- Born: Saburo Shimono July 31, 1937 (age 89) Sacramento, California, U.S.
- Education: University of California, Berkeley
- Occupation: Actor
- Years active: 1962–present
- Spouse: Steve Alden Nelson ​(m. 2008)​
- Website: www.sabshimono.com

= Sab Shimono =

American actor

Saburo Shimono (下野 三郎, Shimono Saburō), commonly known as Sab Shimono, is an American actor of Japanese descent. He began his career on stage on Broadway and in regional theaters, starring in musicals like Mame, Lovely Ladies, Kind Gentlemen, and Pacific Overtures. He has appeared in dozens of films and television shows in character roles, including Midway, Gung Ho, Presumed Innocent, Teenage Mutant Ninja Turtles III, The Shadow, Jackie Chan Adventures, Samurai Jack, and Southland Tales.

==Early life and education==
Saburo Shimono was born in 1937 in Sacramento, California, to restaurant owners Edith Mary (née Otani) and Masauchi Shimono.

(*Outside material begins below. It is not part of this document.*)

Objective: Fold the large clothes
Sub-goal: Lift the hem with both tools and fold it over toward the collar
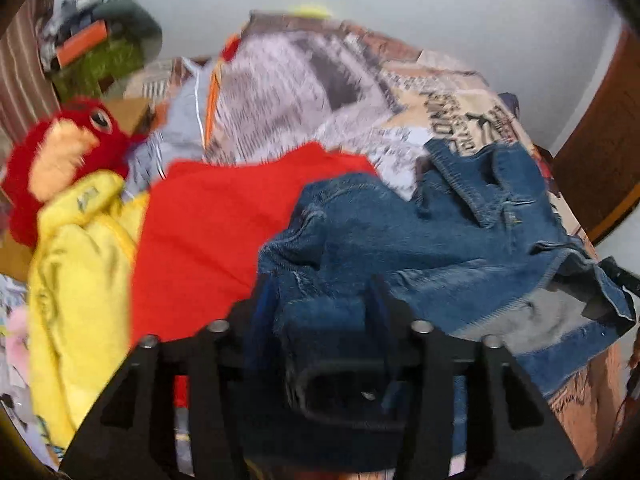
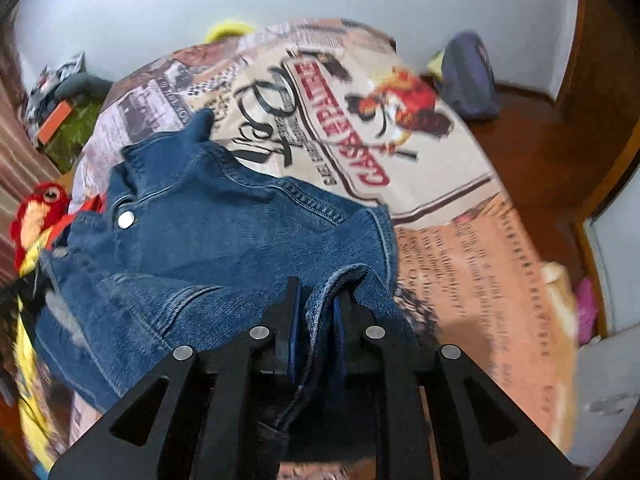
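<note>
Left gripper (image 1: 320, 292): jaws apart, denim bunched between the fingers; whether the pads press on it cannot be told.
Right gripper (image 2: 318, 300): jaws narrow, pinching a fold of the denim jacket's edge.
Denim jacket (image 2: 224, 232): crumpled on the printed bedspread (image 2: 460, 240), near its front edge; a metal button (image 2: 126, 220) faces up.
Red garment (image 1: 224, 232): on the bedspread, just left of the jacket, partly under it.
Yellow garment (image 1: 80, 264): left of the red one, touching it.
Red plush toy (image 1: 60, 152): at the bedspread's left side, behind the yellow garment.
</note>
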### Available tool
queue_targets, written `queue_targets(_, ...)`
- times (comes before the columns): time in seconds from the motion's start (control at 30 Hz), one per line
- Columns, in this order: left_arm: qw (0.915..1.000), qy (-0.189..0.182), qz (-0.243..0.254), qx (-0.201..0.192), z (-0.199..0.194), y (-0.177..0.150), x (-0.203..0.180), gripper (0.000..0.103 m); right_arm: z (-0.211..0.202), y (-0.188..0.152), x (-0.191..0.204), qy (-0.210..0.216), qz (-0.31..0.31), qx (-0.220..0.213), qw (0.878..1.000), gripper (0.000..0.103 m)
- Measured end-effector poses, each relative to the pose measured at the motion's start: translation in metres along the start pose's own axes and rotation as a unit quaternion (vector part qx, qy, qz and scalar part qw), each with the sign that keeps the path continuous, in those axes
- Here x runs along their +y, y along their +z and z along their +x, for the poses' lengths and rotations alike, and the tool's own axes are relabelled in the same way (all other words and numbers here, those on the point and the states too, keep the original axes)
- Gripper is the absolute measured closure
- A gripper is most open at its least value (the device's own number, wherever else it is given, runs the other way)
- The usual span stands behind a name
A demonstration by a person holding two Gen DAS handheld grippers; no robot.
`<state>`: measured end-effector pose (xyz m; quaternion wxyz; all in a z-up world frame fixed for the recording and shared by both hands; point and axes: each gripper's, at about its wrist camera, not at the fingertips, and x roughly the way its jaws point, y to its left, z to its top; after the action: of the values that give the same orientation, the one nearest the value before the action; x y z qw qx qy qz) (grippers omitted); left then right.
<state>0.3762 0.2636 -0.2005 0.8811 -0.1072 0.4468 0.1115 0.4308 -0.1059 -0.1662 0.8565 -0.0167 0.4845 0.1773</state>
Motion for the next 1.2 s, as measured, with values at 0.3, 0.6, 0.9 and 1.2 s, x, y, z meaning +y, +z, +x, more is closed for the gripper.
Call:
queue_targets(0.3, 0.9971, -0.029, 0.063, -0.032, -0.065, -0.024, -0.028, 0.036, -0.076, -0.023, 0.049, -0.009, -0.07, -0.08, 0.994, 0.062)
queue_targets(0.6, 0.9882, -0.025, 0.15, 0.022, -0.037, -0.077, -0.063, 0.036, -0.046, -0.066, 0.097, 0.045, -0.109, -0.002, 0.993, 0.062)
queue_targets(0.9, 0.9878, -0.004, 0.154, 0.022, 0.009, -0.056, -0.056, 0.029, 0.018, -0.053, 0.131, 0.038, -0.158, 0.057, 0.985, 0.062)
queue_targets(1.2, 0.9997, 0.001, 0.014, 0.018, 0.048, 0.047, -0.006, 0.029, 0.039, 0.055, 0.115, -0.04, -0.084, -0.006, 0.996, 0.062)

During World War II, following the signing of Executive Order 9066, Shimono and his family were interned at the Tule Lake War Relocation Center and the Granada War Relocation Center. Shimono later played a character who had a similar experience in a 2023 TV episode of Magnum P.I.

He attended Sacramento High School and graduated from University of California, Berkeley.

==Career==
Shimono has appeared on Broadway and in regional theaters including San Francisco's American Conservatory Theater and Berkeley Repertory Theatre. He was cast as Ito opposite Angela Lansbury's Auntie Mame in Jerry Herman's Broadway musical hit Mame in 1966. This was followed by Lovely Ladies, Kind Gentlemen (1970), The Chickencoop Chinaman (1972), and the role of Manjiro in Stephen Sondheim and Harold Prince's Pacific Overtures (1976) – he would go on to play Lord Abe in the 2004 Broadway revival. He was in the short-lived 1978 musical Barbary Coast, and was nominated for a Drama Desk Award for Outstanding Actor in a Play for his leading performance in Philip Kan Gotanda's The Wash. In 2010, he appeared in the world premiere of No-No Boy by Ken Narasaki based on the novel by John Okada. He is closely affiliated with the East West Players and South Coast Repertory companies, appearing in a run of Julia Cho's Aubergine.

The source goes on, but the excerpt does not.